▶ [Work required]
From the first line of the records through the line containing "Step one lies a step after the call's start", retype every line exactly and nothing else.

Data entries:
--------------------------------

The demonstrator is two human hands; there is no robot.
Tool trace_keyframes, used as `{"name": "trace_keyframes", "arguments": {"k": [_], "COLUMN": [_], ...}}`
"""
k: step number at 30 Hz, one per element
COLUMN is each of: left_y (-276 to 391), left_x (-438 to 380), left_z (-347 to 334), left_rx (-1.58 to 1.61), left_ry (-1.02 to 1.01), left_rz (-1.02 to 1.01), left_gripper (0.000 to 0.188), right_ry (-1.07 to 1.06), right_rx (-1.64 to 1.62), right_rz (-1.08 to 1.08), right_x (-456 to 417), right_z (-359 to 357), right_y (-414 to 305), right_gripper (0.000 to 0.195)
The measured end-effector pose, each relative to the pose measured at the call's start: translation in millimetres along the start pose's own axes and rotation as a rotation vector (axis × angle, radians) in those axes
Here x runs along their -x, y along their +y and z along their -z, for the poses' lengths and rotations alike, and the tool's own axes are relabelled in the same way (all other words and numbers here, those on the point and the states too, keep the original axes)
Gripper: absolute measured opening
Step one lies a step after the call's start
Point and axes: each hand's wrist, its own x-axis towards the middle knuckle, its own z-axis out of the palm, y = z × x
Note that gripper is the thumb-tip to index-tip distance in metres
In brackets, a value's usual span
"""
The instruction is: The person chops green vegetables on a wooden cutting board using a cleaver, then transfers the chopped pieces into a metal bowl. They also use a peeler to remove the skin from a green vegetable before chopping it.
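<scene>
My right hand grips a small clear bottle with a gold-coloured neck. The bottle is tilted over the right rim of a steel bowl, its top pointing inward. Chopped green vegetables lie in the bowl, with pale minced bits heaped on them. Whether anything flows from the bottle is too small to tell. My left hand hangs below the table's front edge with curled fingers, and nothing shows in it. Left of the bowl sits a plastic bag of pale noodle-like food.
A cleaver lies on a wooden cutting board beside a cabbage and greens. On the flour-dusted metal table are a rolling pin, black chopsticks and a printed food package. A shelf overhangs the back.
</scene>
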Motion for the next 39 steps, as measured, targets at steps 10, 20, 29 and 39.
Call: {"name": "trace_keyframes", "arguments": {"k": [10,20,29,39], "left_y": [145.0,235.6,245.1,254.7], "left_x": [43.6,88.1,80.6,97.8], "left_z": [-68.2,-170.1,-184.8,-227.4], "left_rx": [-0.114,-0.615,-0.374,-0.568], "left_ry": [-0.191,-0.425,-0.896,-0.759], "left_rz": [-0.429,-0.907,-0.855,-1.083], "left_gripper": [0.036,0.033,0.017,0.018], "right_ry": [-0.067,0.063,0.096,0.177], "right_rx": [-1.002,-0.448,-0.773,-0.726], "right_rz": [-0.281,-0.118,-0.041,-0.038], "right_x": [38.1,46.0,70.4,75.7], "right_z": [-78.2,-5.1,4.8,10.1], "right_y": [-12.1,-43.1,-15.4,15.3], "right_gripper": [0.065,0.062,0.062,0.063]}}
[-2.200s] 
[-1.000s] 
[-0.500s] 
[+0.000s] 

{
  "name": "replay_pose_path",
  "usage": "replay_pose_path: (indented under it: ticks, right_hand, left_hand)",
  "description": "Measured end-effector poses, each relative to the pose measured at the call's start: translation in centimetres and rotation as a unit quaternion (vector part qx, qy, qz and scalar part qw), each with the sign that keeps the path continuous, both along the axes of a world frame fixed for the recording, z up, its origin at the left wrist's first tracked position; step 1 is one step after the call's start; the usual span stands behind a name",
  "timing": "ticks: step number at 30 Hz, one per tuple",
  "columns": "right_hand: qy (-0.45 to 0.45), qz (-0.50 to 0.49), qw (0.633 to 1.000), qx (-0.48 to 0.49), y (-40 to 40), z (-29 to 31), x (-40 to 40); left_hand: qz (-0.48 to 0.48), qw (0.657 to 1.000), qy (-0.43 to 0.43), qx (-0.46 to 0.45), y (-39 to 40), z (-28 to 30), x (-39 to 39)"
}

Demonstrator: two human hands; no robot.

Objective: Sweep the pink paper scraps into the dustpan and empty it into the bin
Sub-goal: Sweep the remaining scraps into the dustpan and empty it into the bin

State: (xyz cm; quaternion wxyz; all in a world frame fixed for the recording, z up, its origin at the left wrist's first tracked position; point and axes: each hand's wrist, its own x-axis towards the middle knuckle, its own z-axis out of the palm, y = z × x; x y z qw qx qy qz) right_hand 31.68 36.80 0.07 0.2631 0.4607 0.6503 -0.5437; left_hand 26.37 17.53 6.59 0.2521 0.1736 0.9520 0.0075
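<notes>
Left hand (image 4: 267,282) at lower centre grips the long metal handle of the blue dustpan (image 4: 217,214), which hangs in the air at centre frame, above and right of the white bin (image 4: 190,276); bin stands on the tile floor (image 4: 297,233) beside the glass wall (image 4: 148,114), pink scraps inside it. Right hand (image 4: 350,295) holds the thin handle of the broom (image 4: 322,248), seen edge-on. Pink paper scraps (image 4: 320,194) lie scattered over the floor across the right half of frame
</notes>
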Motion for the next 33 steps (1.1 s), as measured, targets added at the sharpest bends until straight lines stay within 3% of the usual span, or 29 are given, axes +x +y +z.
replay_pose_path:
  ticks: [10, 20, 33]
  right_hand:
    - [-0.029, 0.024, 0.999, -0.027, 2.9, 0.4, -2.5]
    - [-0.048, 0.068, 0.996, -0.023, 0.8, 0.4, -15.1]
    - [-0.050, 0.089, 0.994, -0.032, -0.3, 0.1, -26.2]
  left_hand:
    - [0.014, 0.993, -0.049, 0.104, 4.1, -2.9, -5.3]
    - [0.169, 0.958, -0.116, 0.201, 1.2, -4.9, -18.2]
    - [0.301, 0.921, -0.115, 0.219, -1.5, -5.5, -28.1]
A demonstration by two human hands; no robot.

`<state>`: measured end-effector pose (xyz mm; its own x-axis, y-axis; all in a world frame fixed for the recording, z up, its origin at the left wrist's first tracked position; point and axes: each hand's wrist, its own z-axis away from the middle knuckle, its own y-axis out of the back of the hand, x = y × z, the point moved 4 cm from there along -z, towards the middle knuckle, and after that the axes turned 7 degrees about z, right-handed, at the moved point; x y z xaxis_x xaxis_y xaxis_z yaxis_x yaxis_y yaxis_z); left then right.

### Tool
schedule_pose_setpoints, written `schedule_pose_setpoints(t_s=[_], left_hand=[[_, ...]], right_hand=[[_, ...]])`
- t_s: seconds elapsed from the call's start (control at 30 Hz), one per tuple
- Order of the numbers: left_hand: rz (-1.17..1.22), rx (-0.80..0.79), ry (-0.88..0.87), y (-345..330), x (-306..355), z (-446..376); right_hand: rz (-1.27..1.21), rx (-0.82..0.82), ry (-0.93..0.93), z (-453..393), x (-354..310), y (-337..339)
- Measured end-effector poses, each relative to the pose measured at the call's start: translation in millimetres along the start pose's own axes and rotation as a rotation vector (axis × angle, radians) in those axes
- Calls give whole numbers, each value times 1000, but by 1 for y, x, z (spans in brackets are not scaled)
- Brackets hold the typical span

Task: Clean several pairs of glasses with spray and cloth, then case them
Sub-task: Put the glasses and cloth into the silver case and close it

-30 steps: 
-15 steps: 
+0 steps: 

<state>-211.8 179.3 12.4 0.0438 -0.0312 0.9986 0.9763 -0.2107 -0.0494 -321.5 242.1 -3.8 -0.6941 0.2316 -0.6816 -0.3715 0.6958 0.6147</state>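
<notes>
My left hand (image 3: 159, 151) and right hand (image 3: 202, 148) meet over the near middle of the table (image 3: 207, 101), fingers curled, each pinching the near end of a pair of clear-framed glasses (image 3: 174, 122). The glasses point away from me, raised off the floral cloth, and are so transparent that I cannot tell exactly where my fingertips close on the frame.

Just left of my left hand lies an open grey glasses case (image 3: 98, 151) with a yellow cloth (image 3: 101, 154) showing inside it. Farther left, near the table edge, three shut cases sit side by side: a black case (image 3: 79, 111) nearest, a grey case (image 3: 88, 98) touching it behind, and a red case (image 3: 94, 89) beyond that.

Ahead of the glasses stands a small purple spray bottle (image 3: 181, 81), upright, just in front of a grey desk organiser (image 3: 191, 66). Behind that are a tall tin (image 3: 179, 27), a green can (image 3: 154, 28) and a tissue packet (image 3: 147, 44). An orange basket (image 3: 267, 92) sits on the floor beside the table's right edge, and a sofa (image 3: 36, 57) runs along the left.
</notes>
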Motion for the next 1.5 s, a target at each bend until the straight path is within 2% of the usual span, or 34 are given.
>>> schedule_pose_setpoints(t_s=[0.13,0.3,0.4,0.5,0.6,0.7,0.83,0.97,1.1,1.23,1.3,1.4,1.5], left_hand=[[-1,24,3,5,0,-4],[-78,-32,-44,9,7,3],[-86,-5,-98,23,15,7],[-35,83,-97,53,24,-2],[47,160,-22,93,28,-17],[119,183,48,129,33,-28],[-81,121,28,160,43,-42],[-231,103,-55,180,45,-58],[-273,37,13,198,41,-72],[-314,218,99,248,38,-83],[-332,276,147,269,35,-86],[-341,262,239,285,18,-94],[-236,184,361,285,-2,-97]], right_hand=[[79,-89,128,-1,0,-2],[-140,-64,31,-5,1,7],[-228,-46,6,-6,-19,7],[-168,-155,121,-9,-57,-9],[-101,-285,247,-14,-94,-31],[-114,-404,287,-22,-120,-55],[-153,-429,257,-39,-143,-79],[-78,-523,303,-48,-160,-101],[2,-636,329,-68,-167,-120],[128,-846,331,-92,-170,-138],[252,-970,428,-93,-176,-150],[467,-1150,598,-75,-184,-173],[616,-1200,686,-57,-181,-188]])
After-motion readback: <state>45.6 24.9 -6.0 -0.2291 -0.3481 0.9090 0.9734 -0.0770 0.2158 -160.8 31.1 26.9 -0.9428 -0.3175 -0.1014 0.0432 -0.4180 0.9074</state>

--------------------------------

▶ [Result of this task]
The demonstrator is two human hands; there is no robot.
Tool trace_keyframes, used as `{"name": "trace_keyframes", "arguments": {"k": [_], "COLUMN": [_], ...}}`
"""
k: step number at 30 Hz, one per element
COLUMN is each of: left_y (-276 to 391), left_x (-438 to 380), left_z (-347 to 334), left_rx (-1.58 to 1.61), left_ry (-1.02 to 1.01), left_rz (-1.02 to 1.01), left_gripper (0.000 to 0.188), right_ry (-1.07 to 1.06), right_rx (-1.64 to 1.62), right_rz (-1.08 to 1.08), right_x (-456 to 417), right_z (-359 to 357), right_y (-414 to 305), right_gripper (0.000 to 0.195)
The measured end-effector pose, each relative to the pose measured at the call's start: translation in millimetres along the start pose's own axes and rotation as a rotation vector (axis × angle, radians) in those axes
Here x runs along their -x, y along their +y and z along their -z, for the poses' lengths and rotations alike, and the tool's own axes are relabelled in the same way (all other words and numbers here, those on the point and the states too, keep the original axes)
Gripper: absolute measured opening
Step one lies a step after the call's start

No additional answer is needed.